3-Factor Configuration Weaker than 2-Factor Authentication
Assuming that a mobile device sends out a private key (or a digital certificate signed by the private key) upon verification of the user by 'Either a biometrics Or a fallback password/PIN' to the authentication server where the corresponding public key is stored, we count 3 factors in this scheme- what you have, what your body features are and what you know/remember.
Is this scheme
1. a 3-factor authentication?
2. a 2-factor authentication?
3. neither a 3-factor nor a 2-factor authentication?
Which of (1), (2) and (3) do you think is the correct answer?
The above was the question I presented in my earlier article. Here is our answer: (3) is correct, i.e., it is neither a 3-factor nor a 2-factor authentication. It actually is a ‘below-2’-factor authentication because two of the 3 factors were assumed to be deployed in ‘Multi-Entrance’ (EitherOr/in-parallel) method, not in ‘Multi-Layer’ (BothAnd/in-series) method, in my question.

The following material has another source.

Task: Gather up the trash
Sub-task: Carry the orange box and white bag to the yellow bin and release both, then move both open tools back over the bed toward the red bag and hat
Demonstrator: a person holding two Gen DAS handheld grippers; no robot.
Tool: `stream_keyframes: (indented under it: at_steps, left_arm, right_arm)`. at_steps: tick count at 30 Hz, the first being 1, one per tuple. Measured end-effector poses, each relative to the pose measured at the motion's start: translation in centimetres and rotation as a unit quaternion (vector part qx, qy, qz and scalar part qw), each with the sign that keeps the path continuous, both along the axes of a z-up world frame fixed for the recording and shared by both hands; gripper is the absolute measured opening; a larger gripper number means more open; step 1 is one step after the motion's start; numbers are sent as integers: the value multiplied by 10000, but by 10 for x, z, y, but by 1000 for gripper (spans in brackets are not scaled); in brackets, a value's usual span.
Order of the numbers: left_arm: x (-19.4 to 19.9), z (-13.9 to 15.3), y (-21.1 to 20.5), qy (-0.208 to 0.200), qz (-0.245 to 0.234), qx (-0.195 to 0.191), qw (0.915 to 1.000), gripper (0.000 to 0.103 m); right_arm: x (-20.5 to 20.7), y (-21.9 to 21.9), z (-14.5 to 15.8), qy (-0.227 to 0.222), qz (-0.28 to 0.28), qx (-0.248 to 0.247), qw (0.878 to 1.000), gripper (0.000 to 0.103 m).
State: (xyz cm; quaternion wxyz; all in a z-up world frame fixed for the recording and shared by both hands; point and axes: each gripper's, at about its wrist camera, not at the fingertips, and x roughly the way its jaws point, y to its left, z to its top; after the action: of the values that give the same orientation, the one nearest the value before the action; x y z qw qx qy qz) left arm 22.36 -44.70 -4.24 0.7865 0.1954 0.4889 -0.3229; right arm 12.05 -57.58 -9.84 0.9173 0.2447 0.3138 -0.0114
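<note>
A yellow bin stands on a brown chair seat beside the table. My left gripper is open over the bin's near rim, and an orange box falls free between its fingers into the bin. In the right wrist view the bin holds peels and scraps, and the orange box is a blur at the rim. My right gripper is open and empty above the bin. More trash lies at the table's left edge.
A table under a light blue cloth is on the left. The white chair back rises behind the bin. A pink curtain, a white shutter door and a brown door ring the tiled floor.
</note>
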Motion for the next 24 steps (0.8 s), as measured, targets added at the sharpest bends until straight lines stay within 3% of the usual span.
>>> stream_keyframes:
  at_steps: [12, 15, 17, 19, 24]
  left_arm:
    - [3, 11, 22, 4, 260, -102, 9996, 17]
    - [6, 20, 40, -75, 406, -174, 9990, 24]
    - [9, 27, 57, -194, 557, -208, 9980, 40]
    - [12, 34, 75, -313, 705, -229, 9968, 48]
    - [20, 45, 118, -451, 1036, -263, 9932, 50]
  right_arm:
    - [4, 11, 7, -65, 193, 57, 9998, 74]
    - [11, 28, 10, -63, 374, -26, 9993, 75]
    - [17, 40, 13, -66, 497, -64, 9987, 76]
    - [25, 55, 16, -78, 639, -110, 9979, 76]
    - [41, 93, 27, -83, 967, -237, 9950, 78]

Logic dictates that, when 2 authentication factors are deployed in ‘Multi-Layer’ method, security goes up while convenience goes down. On the other hand, security goes down while convenience goes up when deployed in ‘Multi-Entrance’ method as demonstrated in this video - https://youtu.be/wuhB5vxKYlg
In cyberspace biometrics is usually deployed in ‘Multi-Entrance’ method with a password/PIN as a fallback measure against false rejection. Saying “Biometrics is more convenient than Password” is OK, while “Biometrics is more secure than Password” is simply false.
However inconvenient and embarrassing to the people who have been talking otherwise, this is the fact.